In the United States, it was on syndication on the Military Channel, which became the American Heroes Channel (AHC) in 2014.

== Episodes ==

| No. | Title |
| 1 | "The Gathering Storm" |
Just years after World War I, Germany and other nations are in an economic depression. Leader approval ratings of Germany, Italy, Japan and Spain are shallow, giving the rise to military dictators along with their parties. Years after Adolf Hitler becomes Chancellor of Germany, he and his generals plot the invasion of Poland.
| 2 | "Lightning War" |
The Germans develop a new military tactic known as Blitzkrieg. The Nazis use Blitzkrieg, dominating land and air warfare, allowing them to take Poland and conquer France in matters of weeks. Britain and Canada, as well as other Commonwealth countries, declare war on Germany.
| 3 | "Britain at Bay" |
July 1940, Britain is standing on its last legs while being pummeled by Germany. Though Hitler has better soldiers and a more powerful air force, critical errors of the Luftwaffe allow Britain to regain strength and start pushing back.
| 4 | "Hitler Strikes East" |
After the unsuccessful attempt to defeat the British, Hitler focuses his attention on the Soviet Union. This proves to be quite a military gamble.
| 5 | "Red Sun Rampant" |
On 7 December 1941, the Japanese bomb the U.S. Fleet in Pearl Harbor. The United States officially enters World War II starting with the Pacific Front.
| 6 | "The Mediterranean and North Africa" |
After success in North Africa and Greece, Allies push Benito Mussolini's forces all the way back to Italy. Italy is then knocked out of the war, Mussolini is deposed, and the Allies start to put real pressure on Nazi Germany.
| 7 | "Turning the Tide" |
The Allies and the Axis are searching for a final blow to each other to end the war. While the Allies try out strategic fire bombing, Hitler tries cutting off American supply lines with submarines. Right now this is a stalemate.
| 8 | "The Soviet Steamroller" |
After Hitler's gamble in the East fails, failing to defeat Stalingrad and Moscow, the Soviet Union, with its vast resources and armies, starts to slowly push back and grow. Hitler is now on the defence on ⅔ of his fronts.
| 9 | "Overlord" |
After careful planning and tremendous secrecy but more importantly the lack of Hitler's attention, the Allies successfully breach mainland Western Europe through the Normandy landings. After thousands of lives are lost to the operation, the Allies are able to start the liberation of Western Europe.
| 10 | "Closing the Ring" |
The Allies are now on the offensive on all three fronts. As their forces push through Europe soldiers start uncovering Hitler's death camps. This was the Allies' first concrete knowledge of the Holocaust.
| 11 | "The Island War" |
An aggressive war is being waged against the Japanese. The United States is now starting to use a new tactic of island-hopping, resulting in the slow crumbling of the Japanese air force and navy.
| 12 | "Victory in Europe" |
From three sides, the British, Canadians, Americans, and Soviets are starting to shred through what is left of the Third Reich. As the Nazi forces see their final days, Hitler commits suicide, and the Allies begin dividing up Europe.
| 13 | "Victory in the Pacific" |
The Americans wipe out Japan's air force through a strategy of island-hopping. As the Americans face the decision of what to do with mainland Japan, President Truman calls to bomb Hiroshima and Nagasaki with nuclear weapons. Japan had no choice but to surrender, and the Cold War begins.
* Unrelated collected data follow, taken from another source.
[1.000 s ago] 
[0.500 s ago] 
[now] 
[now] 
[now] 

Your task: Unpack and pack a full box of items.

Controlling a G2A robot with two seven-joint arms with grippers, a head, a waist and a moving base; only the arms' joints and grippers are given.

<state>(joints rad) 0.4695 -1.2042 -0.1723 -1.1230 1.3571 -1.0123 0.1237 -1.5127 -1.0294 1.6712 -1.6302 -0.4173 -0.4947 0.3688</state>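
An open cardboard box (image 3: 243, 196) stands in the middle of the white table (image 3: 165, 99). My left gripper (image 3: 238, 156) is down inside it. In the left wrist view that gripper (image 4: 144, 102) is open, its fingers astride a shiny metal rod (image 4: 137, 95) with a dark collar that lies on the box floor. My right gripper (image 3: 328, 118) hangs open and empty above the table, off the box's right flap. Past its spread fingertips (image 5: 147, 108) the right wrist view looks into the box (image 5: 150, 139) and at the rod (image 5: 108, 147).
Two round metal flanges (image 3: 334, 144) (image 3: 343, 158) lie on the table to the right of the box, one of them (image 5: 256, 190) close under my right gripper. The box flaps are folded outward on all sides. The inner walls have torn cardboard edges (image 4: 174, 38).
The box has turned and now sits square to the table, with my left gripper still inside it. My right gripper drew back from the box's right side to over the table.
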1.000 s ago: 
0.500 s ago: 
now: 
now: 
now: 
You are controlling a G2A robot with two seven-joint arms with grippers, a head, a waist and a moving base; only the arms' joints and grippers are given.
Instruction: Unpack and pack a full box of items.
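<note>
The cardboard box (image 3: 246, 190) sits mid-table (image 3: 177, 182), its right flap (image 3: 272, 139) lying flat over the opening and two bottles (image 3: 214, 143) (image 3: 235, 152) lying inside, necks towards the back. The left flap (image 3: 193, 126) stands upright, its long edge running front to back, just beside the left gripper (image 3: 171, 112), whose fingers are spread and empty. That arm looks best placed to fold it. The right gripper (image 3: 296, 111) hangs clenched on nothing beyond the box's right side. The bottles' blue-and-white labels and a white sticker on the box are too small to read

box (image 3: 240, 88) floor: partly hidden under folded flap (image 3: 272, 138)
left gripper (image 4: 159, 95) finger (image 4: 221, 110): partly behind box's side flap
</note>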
==Thirties in Colour: Countdown to War==
In 2021, Channel 5 broadcast a sister series on their 5Select channel called Thirties in Colour: Countdown to War. In September 2021, it transitioned to the 2009 series, once the new programme had got to the point of war in its timeline. Not to be confused with the 2008 BBC Four programme The Thirties in Colour which looked at the work of documentarians Rosie Newman and Harry Wright, this series featured colourised footage of politicians, newsmakers and other important people from the 1930s, like Amy Johnson, the first woman to fly solo from Britain to Australia, and Ellen Wilkinson MP, who was involved with the Jarrow unemployment march, It was interspersed with modern-day comments and insights from historians, plus an onscreen counter ticking down to the declaration of war.